Depois de criar o token personalizado, envie-o ao aplicativo cliente para ser usado na autenticação com o Firebase. Consulte os exemplos de código acima para saber como fazer isso.

Solução de problemas

Esta seção descreve alguns problemas comuns que os desenvolvedores podem encontrar ao criar tokens personalizados e como resolvê-los.

API do IAM não ativada

Se você estiver especificando um ID de conta de serviço para assinar tokens, poderá receber um erro semelhante ao seguinte:

Identity and Access Management (IAM) API has not been used in project
1234567890 before or it is disabled. Enable it by visiting
https://console.developers.google.com/apis/api/iam.googleapis.com/overview?project=1234567890
then retry. If you enabled this API recently, wait a few minutes for the action
to propagate to our systems and retry.

O SDK Admin do Firebase usa a API IAM para assinar tokens. Este erro indica que a API do IAM não está ativada no momento para seu projeto do Firebase. Abra o link na mensagem de erro em um navegador da Web e clique no botão "Ativar API" para habilitá-lo para seu projeto.

A conta de serviço não tem as permissões necessárias

Se a conta de serviço que o SDK Admin do Firebase estiver executando não tiver a permissão iam.serviceAccounts.signBlob , você poderá receber uma mensagem de erro como esta:

Permission iam.serviceAccounts.signBlob is required to perform this operation
on service account projects/-/serviceAccounts/{your-service-account-id}.

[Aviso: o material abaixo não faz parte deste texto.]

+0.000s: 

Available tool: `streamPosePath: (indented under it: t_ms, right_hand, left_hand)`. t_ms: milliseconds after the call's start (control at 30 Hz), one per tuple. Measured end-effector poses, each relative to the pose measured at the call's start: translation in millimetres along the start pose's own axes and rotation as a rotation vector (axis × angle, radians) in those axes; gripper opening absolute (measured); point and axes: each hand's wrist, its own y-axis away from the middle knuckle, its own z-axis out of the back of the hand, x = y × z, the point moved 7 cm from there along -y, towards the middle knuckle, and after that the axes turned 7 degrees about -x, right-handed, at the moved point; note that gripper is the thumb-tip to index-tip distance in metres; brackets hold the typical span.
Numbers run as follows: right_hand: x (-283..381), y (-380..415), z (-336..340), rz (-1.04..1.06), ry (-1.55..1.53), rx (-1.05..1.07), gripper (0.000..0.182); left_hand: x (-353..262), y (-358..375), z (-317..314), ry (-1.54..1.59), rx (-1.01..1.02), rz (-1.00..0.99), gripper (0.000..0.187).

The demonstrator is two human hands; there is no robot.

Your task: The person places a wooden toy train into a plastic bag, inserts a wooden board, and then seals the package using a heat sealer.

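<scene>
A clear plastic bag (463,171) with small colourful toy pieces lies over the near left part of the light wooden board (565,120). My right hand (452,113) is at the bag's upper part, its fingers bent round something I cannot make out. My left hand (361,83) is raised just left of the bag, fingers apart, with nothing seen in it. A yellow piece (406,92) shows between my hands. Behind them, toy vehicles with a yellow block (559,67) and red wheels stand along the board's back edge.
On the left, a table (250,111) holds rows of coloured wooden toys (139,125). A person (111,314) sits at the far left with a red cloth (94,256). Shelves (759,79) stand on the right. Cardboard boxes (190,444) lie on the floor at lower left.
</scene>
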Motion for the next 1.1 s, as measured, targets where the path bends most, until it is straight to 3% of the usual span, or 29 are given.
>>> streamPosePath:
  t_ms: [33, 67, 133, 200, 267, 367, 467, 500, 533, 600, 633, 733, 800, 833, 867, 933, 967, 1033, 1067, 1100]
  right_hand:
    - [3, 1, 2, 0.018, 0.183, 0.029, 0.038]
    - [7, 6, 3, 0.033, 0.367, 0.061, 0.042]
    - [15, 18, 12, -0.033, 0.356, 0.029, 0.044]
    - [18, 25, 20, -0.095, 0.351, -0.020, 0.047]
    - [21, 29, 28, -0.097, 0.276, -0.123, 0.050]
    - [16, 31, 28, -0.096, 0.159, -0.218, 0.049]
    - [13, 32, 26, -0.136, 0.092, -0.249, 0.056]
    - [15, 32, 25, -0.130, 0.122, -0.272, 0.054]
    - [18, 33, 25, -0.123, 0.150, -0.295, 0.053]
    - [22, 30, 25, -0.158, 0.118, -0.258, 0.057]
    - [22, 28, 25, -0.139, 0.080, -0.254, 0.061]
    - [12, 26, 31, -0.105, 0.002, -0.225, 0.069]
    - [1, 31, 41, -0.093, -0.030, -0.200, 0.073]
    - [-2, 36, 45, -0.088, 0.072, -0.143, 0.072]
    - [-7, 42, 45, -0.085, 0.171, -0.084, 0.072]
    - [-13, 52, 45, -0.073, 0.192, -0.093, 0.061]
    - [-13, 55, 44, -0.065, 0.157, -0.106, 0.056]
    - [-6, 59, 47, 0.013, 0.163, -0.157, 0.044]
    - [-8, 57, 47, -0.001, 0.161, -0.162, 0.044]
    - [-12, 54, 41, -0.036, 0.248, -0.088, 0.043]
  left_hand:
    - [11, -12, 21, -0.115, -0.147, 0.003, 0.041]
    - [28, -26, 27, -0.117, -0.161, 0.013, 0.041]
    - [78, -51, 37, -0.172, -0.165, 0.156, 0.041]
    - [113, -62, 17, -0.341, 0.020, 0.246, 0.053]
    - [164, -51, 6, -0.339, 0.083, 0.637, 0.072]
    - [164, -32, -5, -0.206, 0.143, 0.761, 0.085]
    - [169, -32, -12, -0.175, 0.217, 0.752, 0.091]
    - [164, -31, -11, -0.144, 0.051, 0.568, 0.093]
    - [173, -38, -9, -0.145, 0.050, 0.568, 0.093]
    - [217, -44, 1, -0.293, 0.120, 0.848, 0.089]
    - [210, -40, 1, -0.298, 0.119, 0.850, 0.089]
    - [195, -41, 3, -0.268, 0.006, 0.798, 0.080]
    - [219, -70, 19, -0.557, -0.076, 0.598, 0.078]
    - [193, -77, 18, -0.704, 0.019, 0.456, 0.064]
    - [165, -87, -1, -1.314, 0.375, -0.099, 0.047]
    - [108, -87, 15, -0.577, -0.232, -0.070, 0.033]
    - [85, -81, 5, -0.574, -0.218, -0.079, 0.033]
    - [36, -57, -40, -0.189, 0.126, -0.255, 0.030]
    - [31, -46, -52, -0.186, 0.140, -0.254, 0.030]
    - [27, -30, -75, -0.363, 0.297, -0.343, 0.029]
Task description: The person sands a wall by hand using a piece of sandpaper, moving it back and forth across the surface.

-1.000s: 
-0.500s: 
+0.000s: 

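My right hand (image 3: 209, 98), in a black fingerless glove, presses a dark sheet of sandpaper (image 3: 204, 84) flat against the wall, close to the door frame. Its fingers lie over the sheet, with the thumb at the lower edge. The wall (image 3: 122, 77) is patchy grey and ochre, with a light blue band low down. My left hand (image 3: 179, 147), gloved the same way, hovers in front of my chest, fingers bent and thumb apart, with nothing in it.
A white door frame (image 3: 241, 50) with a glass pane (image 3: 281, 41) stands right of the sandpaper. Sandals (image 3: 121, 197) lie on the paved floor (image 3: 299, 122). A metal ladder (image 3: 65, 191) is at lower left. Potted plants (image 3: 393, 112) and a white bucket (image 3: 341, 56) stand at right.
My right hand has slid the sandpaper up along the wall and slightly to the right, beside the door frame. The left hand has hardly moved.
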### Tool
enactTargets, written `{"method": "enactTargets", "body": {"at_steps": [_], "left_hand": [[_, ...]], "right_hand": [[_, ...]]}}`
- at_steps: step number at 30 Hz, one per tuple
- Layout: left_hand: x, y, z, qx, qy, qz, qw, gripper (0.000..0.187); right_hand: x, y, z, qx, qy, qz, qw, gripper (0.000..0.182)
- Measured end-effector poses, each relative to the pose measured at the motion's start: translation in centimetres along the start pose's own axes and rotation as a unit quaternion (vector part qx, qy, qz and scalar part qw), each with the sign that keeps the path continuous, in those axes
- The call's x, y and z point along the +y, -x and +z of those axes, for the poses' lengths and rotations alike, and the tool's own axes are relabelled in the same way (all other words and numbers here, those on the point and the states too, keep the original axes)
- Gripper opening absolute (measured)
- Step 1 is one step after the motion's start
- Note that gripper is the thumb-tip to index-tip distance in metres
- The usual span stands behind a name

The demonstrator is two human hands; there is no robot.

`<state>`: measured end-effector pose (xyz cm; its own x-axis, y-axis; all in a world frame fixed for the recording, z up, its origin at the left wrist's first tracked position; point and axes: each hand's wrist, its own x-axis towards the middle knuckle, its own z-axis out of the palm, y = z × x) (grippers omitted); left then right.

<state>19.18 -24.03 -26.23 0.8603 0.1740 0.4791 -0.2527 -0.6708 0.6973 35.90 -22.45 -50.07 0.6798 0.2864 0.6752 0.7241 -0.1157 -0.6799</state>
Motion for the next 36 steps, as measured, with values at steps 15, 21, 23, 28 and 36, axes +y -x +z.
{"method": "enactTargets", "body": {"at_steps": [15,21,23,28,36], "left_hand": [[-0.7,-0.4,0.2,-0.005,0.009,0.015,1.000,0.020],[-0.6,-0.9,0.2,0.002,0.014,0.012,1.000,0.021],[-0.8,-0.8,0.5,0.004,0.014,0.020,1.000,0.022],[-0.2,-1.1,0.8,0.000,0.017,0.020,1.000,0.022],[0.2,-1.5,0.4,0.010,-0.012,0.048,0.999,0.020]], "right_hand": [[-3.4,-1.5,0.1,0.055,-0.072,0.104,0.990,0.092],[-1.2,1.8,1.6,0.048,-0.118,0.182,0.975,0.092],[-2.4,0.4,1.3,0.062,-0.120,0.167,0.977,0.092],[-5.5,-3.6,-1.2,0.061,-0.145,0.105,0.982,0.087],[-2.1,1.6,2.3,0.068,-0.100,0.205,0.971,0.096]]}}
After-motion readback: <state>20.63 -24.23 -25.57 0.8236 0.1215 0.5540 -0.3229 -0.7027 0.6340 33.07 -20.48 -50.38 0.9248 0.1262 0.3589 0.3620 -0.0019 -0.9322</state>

A maneira mais fácil de resolver isso é conceder o papel do IAM "Criador de token de conta de serviço" à conta de serviço em questão, geralmente {project-name}@appspot.gserviceaccount.com :

  1. Abra o IAM e a página de administração no Console do Google Cloud.
  2. Selecione seu projeto e clique em "Continuar".
  3. Clique no ícone de edição correspondente à conta de serviço que você deseja atualizar.
  4. Clique em "Adicionar outra função".
  5. Digite "Criador de token de conta de serviço" no filtro de pesquisa e selecione-o nos resultados.
  6. Clique em "Salvar" para confirmar a concessão do papel.

Consulte a documentação do IAM para obter mais detalhes sobre esse processo ou saiba como atualizar papéis usando as ferramentas de linha de comando gcloud.

Falha ao determinar a conta de serviço

Se você receber uma mensagem de erro semelhante à seguinte, o SDK Admin do Firebase não foi inicializado corretamente.

Failed to determine service account ID. Initialize the SDK with service account
credentials or specify a service account ID with iam.serviceAccounts.signBlob
permission.

Se você estiver confiando no SDK para descobrir automaticamente um ID de conta de serviço, certifique-se de que o código seja implantado em um ambiente gerenciado do Google com um servidor de metadados. Caso contrário, certifique-se de especificar o arquivo JSON da conta de serviço ou o ID da conta de serviço na inicialização do SDK.